– …Я хочу видеть девочек, – жмурится Курц по-кошачьи. – Между прочим, среди украинок попадаются очень красивые – что твоя Ильзе Вернер или Лида Баарова.
– Должен вам заметить, обер-фельдфебель, что вступать в отношения со славянскими бабами не только недостойно немецкого пилота, но и крайне опасно, – пережевывая яблоко, изрекает Баркхорн. – Вам что, не говорили, что большинство этих бабенок якшается с красным подпольем?
– Да плевать мне на доктора Геббельса и его Rassenschande! Я – солдат и хочу получить местных девок по праву! Осквернение крови, вырождение расы… Да знаете ли вы, что если повязать голштинскую кобылу с зеброй-жеребцом, то жеребята у них будут полосатыми? То есть генетические признаки передаются от самца, а не наоборот. Если уж говорить о смешении кровей, это я поработаю на улучшение местной породы. Ну а вы что нам скажете, ваше сиятельство? Не хотите попробовать местного мяса?
– Для начала я просто взглянул бы на них, а потом, может быть, и забыл бы о крови.
– Вот вам ответ мужчины, а не расового кастрата! – Курц шлепает по моему плечу с такою силой, что Минки-Пинки на моих коленях вздрагивает.
– Ну, это слишком, Курц, – кривится Цвернеманн. – Ты хочешь девок – да пожалуйста, если ты не боишься гонореи и прочей заразы. Никто из нас о твоем блядстве никуда не донесет, но, черт возьми, ты потешаешься над теми, кто дал немецкому народу осознать свое высокое предназначение через расовую истину.
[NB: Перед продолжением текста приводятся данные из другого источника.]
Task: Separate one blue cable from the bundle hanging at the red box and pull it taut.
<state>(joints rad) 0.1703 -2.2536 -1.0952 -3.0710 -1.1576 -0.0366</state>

– Получается, доктор, у вашего члена одни убеждения, а у мозга другие, – сказал я. – И если арийская кровь отливает от вашего мозга, то вы становитесь… о, ужас!.. недочеловеком.
В голове Цвернеманна взорвался вечный двигательный элемент.
– Как прикажете вас понимать, ваша светлость? – цедит он ледяно, отчужденно, не слыша взрывов общего хохота. – Не могли бы вы мне сказать прямо, существуют ли вещи, на которые вы не посмели бы распространить ваш похабный сарказм?
Я показываю пальцем в небо:
– Вот та область, в которой я шучу свои самые злые и обидные шутки. И мне кажется, что фюрер тоже смеется.
3
У людей никогда не задействованы с предельной заостренностью все пять человеческих чувств одновременно. Замирая под черным квадратным магнитящим раструбом, из которого льется: «…вели ожесточенные бои, удерживая город…», целиком обращаешься в слух. Когда поедаешь горячую кашу, тем более после законченной трудной работы, тем более уж с голодухи, тогда и зрение, и нюх, и осязание лишь помогают вкусовому восприятию. Когда сапер глубокой ночью обезвреживает мину, запуская свои руки-щупальца в землю, ощущая шершавое дерево или гладкую сталь, распознавая тип немецкого гостинца и вывинчивая из машинки взрыватель, для него все живое и мертвое сосредоточено в кончиках пальцев.